What this task involves —
Return the material unaltered, line by line.
━━━━━━
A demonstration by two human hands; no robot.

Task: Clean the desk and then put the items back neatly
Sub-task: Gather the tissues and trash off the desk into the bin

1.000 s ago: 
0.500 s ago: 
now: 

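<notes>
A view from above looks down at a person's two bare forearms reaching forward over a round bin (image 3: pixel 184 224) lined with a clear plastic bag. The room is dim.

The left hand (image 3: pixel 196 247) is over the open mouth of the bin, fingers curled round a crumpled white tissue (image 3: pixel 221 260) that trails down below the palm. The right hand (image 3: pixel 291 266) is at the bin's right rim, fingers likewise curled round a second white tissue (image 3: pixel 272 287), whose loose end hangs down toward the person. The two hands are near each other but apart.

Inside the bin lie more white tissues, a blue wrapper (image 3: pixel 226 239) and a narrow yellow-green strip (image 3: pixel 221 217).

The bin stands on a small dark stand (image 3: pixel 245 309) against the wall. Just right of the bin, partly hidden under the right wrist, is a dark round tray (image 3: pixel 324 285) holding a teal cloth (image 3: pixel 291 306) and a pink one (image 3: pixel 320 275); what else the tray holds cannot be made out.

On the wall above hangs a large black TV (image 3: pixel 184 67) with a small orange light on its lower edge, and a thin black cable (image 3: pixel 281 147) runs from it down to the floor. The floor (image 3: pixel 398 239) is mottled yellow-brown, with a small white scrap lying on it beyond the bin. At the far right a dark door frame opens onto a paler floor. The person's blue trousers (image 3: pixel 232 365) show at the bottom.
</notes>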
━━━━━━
Solution for this exercise —
A demonstration by two human hands; no robot.

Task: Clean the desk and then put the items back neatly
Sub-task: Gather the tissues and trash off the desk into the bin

1.000 s ago: 
0.500 s ago: 
now: 

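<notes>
A view from above looks down at a person's two bare forearms reaching forward over a round bin (image 3: pixel 184 224) lined with a clear plastic bag. The room is dim.

The left hand (image 3: pixel 196 247) is over the open mouth of the bin, fingers curled round a crumpled white tissue (image 3: pixel 221 260) that trails down below the palm. The right hand (image 3: pixel 291 266) is at the bin's right rim, fingers likewise curled round a second white tissue (image 3: pixel 272 287), whose loose end hangs down toward the person. The two hands are near each other but apart.

Inside the bin lie more white tissues, a blue wrapper (image 3: pixel 226 239) and a narrow yellow-green strip (image 3: pixel 221 217).

The bin stands on a small dark stand (image 3: pixel 245 309) against the wall. Just right of the bin, partly hidden under the right wrist, is a dark round tray (image 3: pixel 324 285) holding a teal cloth (image 3: pixel 291 306) and a pink one (image 3: pixel 320 275); what else the tray holds cannot be made out.

On the wall above hangs a large black TV (image 3: pixel 184 67) with a small orange light on its lower edge, and a thin black cable (image 3: pixel 281 147) runs from it down to the floor. The floor (image 3: pixel 398 239) is mottled yellow-brown, with a small white scrap lying on it beyond the bin. At the far right a dark door frame opens onto a paler floor. The person's blue trousers (image 3: pixel 232 365) show at the bottom.
</notes>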

The exercise requires no further work.